● Action item
Only lines with the string "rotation" should be returned from the data below.

● Collected data
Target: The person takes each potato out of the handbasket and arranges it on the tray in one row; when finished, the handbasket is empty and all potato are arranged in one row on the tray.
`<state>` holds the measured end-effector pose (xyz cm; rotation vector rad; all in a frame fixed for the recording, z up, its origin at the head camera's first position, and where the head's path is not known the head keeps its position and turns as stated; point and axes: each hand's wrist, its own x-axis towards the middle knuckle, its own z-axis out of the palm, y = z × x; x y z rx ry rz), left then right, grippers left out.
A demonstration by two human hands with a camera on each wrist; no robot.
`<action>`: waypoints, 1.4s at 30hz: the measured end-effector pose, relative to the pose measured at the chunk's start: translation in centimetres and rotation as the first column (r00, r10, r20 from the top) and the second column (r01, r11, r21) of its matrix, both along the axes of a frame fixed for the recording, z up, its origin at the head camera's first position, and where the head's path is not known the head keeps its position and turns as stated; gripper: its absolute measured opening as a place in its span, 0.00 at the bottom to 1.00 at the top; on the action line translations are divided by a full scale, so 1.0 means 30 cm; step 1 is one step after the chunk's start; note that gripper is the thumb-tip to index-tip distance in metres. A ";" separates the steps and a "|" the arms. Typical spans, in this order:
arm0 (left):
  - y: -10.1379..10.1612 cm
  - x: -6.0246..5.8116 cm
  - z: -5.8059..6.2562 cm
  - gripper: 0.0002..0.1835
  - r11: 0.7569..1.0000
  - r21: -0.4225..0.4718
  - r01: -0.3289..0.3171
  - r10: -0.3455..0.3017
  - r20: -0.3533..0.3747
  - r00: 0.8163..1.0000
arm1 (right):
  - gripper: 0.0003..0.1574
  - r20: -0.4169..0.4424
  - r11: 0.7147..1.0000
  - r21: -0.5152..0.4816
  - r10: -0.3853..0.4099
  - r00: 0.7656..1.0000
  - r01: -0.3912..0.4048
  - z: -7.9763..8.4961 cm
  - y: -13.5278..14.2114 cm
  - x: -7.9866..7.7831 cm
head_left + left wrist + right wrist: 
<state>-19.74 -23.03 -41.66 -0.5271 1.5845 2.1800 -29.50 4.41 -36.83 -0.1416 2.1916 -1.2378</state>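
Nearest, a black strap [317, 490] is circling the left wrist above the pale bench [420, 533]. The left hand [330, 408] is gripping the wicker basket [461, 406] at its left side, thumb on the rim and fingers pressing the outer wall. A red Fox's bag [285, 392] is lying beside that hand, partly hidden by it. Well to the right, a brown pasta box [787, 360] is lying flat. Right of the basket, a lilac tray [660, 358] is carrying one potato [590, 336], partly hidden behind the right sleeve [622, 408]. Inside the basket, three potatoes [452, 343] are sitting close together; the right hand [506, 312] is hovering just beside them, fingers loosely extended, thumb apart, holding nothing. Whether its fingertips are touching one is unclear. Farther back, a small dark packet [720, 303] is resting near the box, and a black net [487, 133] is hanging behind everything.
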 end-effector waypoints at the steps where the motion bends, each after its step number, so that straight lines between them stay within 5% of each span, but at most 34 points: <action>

● Result of the exercise
`<state>` holds the measured end-effector pose (xyz cm; rotation vector rad; all in a frame fixed for the recording, z up, its origin at the head camera's first position, and where the head's path is not known the head keeps its position and turns as stated; point and axes: each hand's wrist, its own x-axis towards the middle knuckle, its own z-axis out of the palm, y = z × x; x y z rx ry rz), left then right, grippers left out.
`<action>`: waypoints, 1.4s at 30hz: the measured end-effector pose, relative to the pose measured at the chunk's start: translation in centimetres and rotation as the first column (r00, r10, r20 from the top) and the second column (r01, r11, r21) of its matrix, both along the axes of a frame fixed for the recording, z up, its origin at the head camera's first position, and where the head's path is not known the head keeps its position and turns as stated; gripper: its absolute measured opening as a place in its span, 0.00 at the bottom to 1.00 at the top; on the action line translations are divided by a full scale, so 1.0 means 30 cm; step 1 is one step after the chunk's start; note that gripper is the thumb-tip to index-tip distance in metres. A ";" separates the steps and a "|" the arms. Typical spans, in this order:

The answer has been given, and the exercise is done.